Our business is a medium sized store based in a large city. Within it 20 years of existence, our business never have done any kind of analytics. But since few years, the shop is not growing as wanted, so the new manager decided to study the customer’ behaviours.

The manager is aware that his company is sitting on a treasure trove of data and simply **lack the skills and people to analyse and exploit them efficiently.** He ask us to look into them.

<br/>
<hr/>
<br/>

## Problem 

The sales are not growing as planned. Since few years the store has proposed new offers and get a new parking garage but the sales continued to grow too slowly for the store to achieve critical economy of scale. 

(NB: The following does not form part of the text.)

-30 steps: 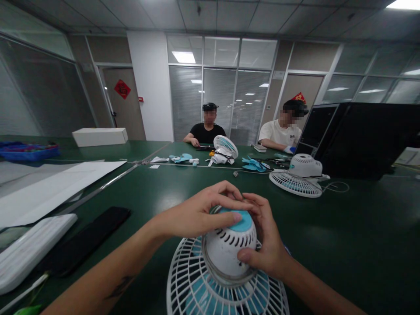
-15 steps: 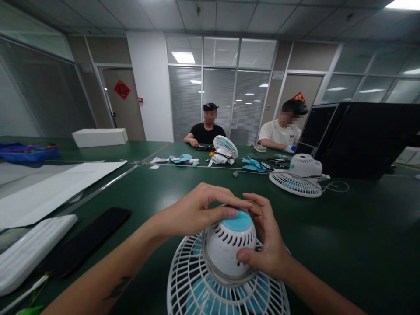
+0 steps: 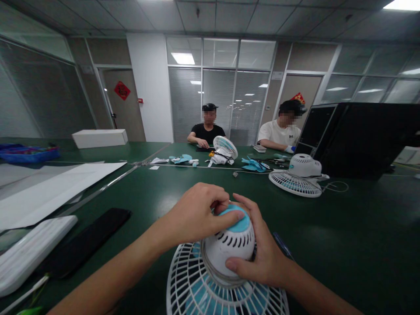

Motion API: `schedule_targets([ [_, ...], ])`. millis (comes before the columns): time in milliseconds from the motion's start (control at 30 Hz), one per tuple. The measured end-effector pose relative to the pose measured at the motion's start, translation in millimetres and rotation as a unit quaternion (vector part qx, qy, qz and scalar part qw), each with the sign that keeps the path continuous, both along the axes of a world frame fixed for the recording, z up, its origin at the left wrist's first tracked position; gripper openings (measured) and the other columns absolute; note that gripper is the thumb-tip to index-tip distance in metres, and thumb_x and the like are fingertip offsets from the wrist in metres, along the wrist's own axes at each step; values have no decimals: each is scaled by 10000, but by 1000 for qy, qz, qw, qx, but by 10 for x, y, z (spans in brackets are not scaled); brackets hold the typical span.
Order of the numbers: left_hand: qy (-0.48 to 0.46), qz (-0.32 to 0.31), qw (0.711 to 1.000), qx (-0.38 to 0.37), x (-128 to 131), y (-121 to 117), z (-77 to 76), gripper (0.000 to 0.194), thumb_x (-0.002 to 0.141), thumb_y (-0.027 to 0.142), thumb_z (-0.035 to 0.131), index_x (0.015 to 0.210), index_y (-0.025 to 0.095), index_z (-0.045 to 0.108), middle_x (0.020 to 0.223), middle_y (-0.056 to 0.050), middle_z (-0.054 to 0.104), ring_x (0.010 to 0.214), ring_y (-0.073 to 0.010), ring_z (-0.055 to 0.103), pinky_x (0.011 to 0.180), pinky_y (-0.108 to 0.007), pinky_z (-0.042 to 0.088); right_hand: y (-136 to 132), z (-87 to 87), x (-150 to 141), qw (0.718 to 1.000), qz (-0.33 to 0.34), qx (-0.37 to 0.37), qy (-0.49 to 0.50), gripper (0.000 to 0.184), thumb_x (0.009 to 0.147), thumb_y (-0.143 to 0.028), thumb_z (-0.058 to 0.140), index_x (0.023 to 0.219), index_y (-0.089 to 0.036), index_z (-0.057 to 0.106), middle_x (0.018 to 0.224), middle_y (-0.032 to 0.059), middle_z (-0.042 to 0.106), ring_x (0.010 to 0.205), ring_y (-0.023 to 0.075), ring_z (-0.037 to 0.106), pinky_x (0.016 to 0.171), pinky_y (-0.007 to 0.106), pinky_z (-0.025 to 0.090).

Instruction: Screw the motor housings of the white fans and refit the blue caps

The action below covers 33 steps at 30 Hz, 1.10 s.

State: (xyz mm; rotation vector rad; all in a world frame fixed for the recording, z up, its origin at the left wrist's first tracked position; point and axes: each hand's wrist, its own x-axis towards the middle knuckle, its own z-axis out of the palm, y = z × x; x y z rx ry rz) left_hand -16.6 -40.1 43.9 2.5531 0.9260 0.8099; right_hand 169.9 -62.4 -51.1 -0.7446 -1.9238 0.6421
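A small electric fan (image 3: 226, 258) lies face down on the green table, its white slotted motor housing upward above the round white grille (image 3: 183, 280). Light blue blades show through the bars. A light blue round cap (image 3: 241, 224) tops the housing, and a grey cord is wound around its base. My left hand (image 3: 203, 214) rests on the cap, thumb pressed across it and fingers curled at the far left edge; the fingertips are partly hidden. Around the housing's right side my right hand (image 3: 262, 253) is wrapped, thumb on the near face.
A blue pen-like item (image 3: 282, 245) lies right of my right hand. To the left are a black phone-like slab (image 3: 88, 238) and a white power strip-like block (image 3: 36, 253). Another fan (image 3: 303, 173) stands near a large black monitor (image 3: 364, 140). Two people sit opposite.
My left fingers have curled in from lying stretched over the cap, and the thumb has slid further across it. My right hand has shifted slightly left around the housing.
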Motion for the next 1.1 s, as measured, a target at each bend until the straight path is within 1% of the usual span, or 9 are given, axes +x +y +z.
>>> schedule_targets([
  [100, -1, 11, 1000, -22, 51, -26, -48, 421, 854, 331, 549, 529, 182, 327, 524, 62, 305, 511, -91, 310, 510, -263, 223, -6, -1, -14, 1000, 8, 7, 8, 950, 691, -467, 766, 1442, -278, 217, 1356, 134, 498, 1200, 318, 551, 1007, 496, 435],
  [233, 4, 65, 998, -3, 126, -48, -133, 410, 850, 278, 505, 505, 180, 307, 493, 59, 272, 472, -89, 265, 504, -282, 192, 0, -11, -19, 1000, -14, 2, 8, 935, 692, -469, 762, 1440, -283, 233, 1351, 127, 497, 1189, 318, 556, 982, 489, 452],
  [333, 8, 74, 997, 16, 144, -68, -140, 398, 858, 279, 503, 509, 178, 339, 508, 50, 328, 491, -98, 308, 521, -280, 223, 2, 1, -28, 1000, -17, 7, 8, 905, 703, -461, 760, 1427, -283, 247, 1343, 116, 509, 1191, 309, 557, 979, 465, 463],
  [400, 1, 71, 997, 35, 140, -76, -128, 342, 870, 293, 514, 558, 178, 437, 582, 33, 439, 556, -116, 404, 546, -273, 274, -1, 26, -41, 1000, -11, 18, 16, 868, 717, -444, 755, 1413, -271, 266, 1335, 113, 519, 1199, 301, 554, 973, 432, 477],
  [533, -47, 50, 997, 29, 118, -69, -109, 109, 847, 266, 586, 809, 177, 637, 829, -11, 611, 769, -164, 565, 686, -292, 419, 0, 72, -60, 999, -6, 32, 23, 818, 726, -424, 755, 1390, -271, 302, 1311, 94, 532, 1187, 279, 557, 961, 387, 491],
  [700, -90, -35, 995, -33, 56, -40, -48, 98, 852, 198, 643, 885, 152, 723, 880, -23, 681, 840, -157, 624, 781, -285, 468, 12, 47, -38, 999, -10, 31, 11, 838, 707, -432, 764, 1390, -272, 305, 1309, 90, 521, 1198, 278, 540, 971, 398, 478],
  [867, -101, -72, 989, -75, 18, -12, 7, 132, 884, 184, 639, 945, 159, 754, 943, -32, 710, 872, -146, 649, 813, -266, 480, 0, 31, -25, 999, -33, 38, -4, 858, 692, -419, 757, 1392, -240, 294, 1337, 124, 492, 1211, 296, 524, 1012, 450, 441],
  [1000, -114, -75, 988, -73, 37, 10, -34, 116, 878, 195, 643, 912, 150, 744, 907, -27, 687, 859, -146, 637, 801, -265, 472, -14, 89, -50, 999, -29, 27, -1, 848, 676, -422, 777, 1374, -245, 328, 1309, 113, 526, 1203, 295, 537, 989, 437, 466],
  [1100, -131, -67, 986, -79, 60, 45, -95, 175, 898, 296, 609, 899, 149, 703, 889, -25, 655, 849, -158, 608, 770, -273, 458, -33, 139, -63, 1000, -15, 0, 15, 781, 693, -408, 776, 1349, -260, 378, 1277, 89, 574, 1157, 274, 581, 945, 402, 506],
])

On the analytic side, the store has nothing. **They don't know who their customers are and where they should spend their marketing budget.** 


<br/> 
<hr/>
<br/>

## Solution

Digging insight from the store's data will enable us to **visualise the customer's behaviour in a new way,** and create **targeted marketing segmentations and campaigns, based on a data-driven strategy.**

After having seen the available data, we propose three marketing analysis' methods: segmentation, scoring models and customer lifetime value. Segmentation is about understanding your customers, scoring models are about targeting the right ones, and customer lifetime value is about anticipating their future value. 

<br/>
<hr/>
<br/>


# Data exploration

Our first goal is to understand the data that will be used to build each step of our analysis, and our second goal is to assess where the analysis might lack data or where the quality of it might suffer.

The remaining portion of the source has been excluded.